Functional Selection Of Peptide That Specifically Inhibits Salmonella Typhi Adhesion To/invasion Of Human Monocytic Cells By Ribosome Display

Of the more than 2000 closely related Salmonella servers identified, Salmonella enterica serovar Typhi (S. Typhi) is an important pathogen, which infects humans exclusively and causes typhoid or enteric fever. S. Typhi bacteria efficiently invade the human internal mucosa and survive as intracellular pathogens of macrophages/monocytes and possibly dendritic cells. Recently it has been discovered that type IVB pili, encoded by the S. Typhi pil operon located in the major pathogenicity island, may be important in the pathogenesis of epidemic enteric fever, but the mechanisms between type IVB pili and monocytes is not known. To further investigate the roles of type IVB pili of S. Typhi and prepare drug that specially inhibit S. Typhi to infect monocytes, 36 random-sequence oligonucleotide and primers were designed and synthesed.
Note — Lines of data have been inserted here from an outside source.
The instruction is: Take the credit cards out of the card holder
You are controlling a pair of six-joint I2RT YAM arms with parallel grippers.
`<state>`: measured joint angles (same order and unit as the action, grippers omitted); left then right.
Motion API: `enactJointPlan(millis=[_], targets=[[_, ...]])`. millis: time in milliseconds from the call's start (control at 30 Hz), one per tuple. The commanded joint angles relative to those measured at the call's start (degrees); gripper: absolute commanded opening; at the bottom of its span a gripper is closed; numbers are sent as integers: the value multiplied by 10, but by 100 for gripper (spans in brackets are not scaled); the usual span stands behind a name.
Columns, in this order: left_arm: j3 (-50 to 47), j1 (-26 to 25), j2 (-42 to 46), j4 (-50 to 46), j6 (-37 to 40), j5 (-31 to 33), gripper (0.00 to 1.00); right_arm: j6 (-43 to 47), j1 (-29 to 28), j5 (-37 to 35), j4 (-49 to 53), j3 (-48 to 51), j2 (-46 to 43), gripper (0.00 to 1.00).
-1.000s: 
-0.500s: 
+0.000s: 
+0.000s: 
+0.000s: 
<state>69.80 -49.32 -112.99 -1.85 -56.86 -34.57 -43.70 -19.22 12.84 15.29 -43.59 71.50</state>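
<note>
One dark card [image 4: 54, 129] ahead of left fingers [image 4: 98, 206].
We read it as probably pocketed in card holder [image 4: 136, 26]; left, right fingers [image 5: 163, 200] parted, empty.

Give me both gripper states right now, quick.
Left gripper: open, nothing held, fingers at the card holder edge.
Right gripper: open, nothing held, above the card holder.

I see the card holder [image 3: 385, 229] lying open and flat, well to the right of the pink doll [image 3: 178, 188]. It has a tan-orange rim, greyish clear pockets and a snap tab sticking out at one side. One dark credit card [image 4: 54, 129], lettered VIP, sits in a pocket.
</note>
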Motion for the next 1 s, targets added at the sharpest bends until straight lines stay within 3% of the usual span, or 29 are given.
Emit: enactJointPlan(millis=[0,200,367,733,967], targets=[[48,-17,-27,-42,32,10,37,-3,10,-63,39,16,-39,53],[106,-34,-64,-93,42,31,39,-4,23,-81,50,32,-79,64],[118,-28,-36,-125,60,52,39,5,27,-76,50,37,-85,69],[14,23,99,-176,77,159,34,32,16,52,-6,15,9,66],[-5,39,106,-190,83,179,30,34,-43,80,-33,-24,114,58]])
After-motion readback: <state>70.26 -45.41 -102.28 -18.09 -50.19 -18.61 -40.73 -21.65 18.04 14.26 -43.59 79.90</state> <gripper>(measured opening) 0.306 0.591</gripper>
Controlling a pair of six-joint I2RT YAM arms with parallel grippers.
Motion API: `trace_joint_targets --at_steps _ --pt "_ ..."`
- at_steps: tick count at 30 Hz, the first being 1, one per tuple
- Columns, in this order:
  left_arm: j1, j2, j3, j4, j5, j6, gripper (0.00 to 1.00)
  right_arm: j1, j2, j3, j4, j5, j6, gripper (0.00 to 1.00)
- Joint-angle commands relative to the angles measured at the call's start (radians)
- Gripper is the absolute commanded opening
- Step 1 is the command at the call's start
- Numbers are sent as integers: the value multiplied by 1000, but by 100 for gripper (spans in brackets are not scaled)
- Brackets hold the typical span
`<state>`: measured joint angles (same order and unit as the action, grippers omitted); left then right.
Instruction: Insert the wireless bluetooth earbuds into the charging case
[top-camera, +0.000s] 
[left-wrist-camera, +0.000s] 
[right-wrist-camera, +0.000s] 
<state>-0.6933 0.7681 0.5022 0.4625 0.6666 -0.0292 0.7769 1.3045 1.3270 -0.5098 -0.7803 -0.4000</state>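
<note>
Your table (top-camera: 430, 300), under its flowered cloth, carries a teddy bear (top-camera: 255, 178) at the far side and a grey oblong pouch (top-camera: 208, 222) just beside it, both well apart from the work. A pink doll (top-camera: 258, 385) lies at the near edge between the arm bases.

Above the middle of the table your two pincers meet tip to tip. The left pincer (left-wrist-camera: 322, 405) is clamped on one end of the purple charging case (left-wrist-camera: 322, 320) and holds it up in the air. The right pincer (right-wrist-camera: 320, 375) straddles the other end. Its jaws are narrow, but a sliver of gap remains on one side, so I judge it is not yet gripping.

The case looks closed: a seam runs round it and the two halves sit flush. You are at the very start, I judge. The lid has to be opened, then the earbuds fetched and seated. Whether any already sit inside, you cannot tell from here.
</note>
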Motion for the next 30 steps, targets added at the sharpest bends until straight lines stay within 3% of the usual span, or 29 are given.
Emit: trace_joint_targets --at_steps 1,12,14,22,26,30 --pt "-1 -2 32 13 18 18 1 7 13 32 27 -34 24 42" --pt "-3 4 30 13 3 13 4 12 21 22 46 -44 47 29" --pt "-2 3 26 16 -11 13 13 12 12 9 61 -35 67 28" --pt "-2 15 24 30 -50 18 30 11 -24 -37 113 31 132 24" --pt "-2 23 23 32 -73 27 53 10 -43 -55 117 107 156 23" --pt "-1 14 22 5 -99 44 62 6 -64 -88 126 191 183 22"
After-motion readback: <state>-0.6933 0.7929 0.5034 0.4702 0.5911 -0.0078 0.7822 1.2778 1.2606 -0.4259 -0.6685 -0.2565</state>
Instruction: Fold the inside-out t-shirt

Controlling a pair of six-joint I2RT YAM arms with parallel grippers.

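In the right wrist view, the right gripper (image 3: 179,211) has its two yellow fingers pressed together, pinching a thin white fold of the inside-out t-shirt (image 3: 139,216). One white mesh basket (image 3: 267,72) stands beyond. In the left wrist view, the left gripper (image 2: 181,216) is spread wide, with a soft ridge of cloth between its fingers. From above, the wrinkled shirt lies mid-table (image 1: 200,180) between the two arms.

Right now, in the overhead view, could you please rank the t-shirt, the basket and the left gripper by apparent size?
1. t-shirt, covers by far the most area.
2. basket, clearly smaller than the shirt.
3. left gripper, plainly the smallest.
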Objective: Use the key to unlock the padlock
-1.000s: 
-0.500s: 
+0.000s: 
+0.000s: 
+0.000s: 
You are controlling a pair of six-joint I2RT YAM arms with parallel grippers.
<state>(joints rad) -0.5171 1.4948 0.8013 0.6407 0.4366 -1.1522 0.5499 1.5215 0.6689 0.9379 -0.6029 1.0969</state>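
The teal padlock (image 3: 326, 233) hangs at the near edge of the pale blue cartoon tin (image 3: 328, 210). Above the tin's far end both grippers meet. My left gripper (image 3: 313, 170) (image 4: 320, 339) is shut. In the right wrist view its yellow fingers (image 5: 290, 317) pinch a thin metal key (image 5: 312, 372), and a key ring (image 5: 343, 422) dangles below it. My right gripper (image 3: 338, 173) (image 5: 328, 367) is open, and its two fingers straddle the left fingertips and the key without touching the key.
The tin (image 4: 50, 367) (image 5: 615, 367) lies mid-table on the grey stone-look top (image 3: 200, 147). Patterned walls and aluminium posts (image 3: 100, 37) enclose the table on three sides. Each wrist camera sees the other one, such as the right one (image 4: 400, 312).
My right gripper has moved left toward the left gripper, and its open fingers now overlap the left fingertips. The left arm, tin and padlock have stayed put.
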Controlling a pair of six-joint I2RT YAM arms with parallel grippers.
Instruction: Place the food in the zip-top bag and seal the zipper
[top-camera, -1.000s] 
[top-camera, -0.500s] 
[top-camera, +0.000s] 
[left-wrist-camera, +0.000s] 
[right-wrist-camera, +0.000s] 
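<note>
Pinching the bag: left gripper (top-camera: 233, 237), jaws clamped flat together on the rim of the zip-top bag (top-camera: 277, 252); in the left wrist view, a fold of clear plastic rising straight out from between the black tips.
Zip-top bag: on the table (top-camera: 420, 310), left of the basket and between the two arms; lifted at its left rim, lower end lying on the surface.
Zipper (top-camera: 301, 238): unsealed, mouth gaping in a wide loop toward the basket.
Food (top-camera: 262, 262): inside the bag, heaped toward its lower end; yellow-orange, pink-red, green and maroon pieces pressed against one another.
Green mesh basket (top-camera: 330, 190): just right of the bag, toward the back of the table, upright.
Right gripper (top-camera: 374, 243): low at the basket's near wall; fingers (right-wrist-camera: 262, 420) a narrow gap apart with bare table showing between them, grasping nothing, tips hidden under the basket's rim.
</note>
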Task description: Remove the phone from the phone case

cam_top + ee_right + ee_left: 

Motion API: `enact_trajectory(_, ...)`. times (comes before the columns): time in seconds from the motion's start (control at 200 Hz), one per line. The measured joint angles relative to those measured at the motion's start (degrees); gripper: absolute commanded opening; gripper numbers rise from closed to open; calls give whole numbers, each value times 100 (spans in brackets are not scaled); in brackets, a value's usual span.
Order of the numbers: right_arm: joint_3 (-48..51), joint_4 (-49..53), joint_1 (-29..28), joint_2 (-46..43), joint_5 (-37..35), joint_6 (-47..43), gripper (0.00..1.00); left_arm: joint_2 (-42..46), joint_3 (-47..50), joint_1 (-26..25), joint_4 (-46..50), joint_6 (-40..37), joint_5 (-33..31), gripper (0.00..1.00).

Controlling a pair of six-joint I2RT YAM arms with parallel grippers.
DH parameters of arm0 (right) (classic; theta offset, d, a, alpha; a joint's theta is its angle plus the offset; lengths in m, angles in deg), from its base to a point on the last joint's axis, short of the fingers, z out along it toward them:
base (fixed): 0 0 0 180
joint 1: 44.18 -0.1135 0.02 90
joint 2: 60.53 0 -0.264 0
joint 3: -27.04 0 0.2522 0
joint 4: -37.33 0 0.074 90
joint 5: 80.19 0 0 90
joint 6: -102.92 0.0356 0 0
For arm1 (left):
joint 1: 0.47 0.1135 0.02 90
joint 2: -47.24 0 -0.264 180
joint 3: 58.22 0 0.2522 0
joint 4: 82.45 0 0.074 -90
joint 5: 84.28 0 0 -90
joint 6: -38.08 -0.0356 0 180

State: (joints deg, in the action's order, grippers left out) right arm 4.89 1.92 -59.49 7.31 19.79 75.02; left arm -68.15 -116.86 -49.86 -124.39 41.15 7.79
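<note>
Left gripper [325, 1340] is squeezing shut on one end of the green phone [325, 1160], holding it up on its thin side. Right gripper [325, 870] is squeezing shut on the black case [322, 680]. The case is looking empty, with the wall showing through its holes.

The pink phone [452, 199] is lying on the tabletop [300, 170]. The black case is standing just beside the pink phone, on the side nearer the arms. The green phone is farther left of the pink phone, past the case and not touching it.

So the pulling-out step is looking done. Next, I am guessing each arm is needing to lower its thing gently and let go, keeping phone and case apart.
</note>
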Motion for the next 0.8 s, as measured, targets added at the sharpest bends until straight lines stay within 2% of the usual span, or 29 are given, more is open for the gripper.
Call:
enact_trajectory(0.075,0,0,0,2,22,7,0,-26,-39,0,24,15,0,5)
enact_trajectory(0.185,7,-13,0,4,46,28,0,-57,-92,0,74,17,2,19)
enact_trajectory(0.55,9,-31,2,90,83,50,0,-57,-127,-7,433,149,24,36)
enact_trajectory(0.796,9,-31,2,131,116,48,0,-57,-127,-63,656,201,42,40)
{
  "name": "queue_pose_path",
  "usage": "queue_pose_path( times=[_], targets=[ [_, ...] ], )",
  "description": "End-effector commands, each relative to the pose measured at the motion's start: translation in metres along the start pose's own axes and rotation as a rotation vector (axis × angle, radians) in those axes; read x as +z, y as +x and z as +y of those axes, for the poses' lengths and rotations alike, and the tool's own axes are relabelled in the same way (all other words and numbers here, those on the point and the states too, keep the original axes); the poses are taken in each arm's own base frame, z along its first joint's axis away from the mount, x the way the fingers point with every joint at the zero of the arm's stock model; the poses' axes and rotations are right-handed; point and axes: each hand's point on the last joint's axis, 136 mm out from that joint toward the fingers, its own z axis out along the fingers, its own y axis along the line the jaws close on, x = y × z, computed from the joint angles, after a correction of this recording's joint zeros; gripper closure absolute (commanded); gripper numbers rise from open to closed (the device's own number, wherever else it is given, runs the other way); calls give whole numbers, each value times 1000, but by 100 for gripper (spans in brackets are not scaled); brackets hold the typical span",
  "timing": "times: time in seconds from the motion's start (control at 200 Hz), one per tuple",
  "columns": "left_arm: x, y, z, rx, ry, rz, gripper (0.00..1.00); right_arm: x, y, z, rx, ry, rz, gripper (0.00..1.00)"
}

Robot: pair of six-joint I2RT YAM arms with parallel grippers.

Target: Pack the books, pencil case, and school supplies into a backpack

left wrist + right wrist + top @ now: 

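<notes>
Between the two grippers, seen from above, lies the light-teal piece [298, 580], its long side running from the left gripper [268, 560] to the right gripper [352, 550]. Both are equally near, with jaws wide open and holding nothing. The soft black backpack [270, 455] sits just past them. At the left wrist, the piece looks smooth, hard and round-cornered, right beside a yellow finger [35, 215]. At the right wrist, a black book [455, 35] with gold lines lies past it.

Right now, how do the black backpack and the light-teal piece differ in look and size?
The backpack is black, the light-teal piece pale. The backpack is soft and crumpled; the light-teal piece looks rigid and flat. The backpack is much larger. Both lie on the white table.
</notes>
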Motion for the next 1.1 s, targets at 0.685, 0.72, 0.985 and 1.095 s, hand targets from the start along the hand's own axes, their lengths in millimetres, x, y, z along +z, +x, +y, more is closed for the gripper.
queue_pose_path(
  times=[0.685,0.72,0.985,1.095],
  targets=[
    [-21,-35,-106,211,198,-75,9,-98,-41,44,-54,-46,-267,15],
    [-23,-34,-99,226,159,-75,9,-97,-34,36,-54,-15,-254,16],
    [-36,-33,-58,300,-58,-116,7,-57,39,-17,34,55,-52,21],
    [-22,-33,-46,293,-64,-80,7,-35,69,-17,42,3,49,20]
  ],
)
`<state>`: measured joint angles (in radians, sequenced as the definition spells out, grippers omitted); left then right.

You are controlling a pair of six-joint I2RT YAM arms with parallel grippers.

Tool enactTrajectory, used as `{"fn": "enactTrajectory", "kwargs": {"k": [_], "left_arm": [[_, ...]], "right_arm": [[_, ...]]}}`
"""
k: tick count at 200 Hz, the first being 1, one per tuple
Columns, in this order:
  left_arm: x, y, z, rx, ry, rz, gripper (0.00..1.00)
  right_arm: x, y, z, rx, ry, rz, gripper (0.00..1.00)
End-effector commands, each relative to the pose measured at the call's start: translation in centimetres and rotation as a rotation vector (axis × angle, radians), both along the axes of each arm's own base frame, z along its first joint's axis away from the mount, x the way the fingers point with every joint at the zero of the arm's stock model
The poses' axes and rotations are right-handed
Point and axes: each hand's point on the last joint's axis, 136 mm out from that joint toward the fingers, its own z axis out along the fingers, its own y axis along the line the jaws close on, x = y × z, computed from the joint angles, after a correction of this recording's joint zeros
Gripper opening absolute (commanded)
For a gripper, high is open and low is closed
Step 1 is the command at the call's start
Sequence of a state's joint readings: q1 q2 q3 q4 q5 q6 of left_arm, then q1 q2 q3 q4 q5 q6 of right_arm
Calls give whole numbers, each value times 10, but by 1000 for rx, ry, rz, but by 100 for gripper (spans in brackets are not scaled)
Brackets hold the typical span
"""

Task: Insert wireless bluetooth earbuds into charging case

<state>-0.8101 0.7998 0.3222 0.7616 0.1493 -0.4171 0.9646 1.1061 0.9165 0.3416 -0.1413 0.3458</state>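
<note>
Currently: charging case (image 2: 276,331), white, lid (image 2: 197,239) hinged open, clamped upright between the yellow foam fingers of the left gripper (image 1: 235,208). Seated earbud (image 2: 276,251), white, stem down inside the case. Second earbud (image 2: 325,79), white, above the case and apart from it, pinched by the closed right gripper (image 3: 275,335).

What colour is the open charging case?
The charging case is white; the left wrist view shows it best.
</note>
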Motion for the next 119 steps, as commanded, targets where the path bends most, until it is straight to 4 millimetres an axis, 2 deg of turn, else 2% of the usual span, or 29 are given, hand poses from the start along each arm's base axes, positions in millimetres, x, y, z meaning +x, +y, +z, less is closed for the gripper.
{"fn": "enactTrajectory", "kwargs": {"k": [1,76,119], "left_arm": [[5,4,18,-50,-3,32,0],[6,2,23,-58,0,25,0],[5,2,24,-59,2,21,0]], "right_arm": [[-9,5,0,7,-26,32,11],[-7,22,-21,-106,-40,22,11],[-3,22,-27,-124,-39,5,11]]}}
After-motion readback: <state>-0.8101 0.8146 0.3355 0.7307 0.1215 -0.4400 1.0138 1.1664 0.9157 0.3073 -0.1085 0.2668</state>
A DNA random library was constructed by two rounds PCR. Then a coupled transcription/translation reaction in vitro was preceded and a ribosome display library including 12 random peptides was constructed. A 12-mer peptide (RQERSSLSKPW), binding to the structural protein prePilS of the type IVB pili of S. Typhi, was isolated with a ribosome display system. This peptide was designated as 12-mer peptide R. We found that 12-mer peptide R inhibited adhesion to/invasion of human monocytic THP-1 cells by piliated S. Typhi bacteria, but had no effects on nonpiliated S. Typhi bacteria. A random 12-mer peptide, of size and solubility equal to 12-mer peptide R, served as a control on the specificity of 12-mer peptide R. The specific interaction and binding equilibrium between the 12-mer peptide R and prePilS protein was determined by Isothermal Titration Calorimetry (ITC) and a binding constant Ka determined to be between 0.4×10~5 L. mol~-1 and 2.2×10~5 L. mol~-1. Our findings suggest that the type IV pili-binding 12-mer peptide R holds potential as an antibacterial peptide effective against S. Typhi infections, both in terms of prevention and therapeutic treatment. The data further provide insights into the understanding of the pathogenic roles of the type IVB pili of S. Typhi.